### Exercise description
Provide the count of lines below that include the word "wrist", without any accompanying remarks.

### Data supplied
━━━━━━━━━━━━━━━━━━━━━━━━━━━━━━

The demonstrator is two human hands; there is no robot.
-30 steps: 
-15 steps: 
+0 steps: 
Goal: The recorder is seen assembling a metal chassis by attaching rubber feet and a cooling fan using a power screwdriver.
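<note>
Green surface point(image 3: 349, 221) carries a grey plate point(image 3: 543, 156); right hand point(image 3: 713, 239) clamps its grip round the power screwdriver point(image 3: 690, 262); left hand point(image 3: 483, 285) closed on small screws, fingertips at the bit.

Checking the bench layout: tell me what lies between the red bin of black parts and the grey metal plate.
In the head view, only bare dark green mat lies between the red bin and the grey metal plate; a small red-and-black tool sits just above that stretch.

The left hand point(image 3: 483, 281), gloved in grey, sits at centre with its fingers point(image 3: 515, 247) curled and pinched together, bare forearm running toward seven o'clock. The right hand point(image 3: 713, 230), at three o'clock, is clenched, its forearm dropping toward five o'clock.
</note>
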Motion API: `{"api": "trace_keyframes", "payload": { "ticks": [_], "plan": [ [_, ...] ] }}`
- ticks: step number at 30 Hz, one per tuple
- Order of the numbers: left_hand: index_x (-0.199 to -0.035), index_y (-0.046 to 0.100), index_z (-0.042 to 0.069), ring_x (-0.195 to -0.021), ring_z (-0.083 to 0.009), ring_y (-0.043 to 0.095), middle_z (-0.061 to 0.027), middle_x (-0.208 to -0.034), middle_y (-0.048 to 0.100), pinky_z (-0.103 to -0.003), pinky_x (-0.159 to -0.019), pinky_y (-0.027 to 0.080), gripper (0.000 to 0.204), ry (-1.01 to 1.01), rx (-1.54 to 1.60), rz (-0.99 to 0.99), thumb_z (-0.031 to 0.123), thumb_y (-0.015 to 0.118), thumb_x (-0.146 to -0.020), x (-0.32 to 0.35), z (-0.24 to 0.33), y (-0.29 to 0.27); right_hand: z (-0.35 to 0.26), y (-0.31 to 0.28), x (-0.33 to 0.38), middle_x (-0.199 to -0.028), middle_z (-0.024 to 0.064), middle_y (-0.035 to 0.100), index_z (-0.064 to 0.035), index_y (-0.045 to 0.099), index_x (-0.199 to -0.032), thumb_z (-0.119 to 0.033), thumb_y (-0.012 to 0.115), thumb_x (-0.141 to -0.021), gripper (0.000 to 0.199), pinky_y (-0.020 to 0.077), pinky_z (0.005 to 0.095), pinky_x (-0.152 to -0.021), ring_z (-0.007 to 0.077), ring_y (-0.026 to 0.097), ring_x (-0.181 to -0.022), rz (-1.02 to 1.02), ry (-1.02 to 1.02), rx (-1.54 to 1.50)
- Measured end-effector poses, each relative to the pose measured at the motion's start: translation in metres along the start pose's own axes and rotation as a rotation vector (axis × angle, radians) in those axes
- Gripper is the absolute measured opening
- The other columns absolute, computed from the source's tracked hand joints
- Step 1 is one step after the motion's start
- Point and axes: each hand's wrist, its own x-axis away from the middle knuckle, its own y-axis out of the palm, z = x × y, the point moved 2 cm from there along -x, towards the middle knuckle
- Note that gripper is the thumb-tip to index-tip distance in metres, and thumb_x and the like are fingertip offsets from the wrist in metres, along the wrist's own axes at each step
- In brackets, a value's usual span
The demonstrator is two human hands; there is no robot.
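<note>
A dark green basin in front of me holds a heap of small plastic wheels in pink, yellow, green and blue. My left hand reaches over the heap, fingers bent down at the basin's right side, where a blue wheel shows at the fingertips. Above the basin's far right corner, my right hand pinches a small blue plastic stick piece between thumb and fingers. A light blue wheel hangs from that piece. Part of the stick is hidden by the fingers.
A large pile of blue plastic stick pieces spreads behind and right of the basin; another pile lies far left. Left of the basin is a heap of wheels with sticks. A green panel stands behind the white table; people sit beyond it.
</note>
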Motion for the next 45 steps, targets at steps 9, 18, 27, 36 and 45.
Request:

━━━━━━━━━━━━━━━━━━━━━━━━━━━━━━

### Response
2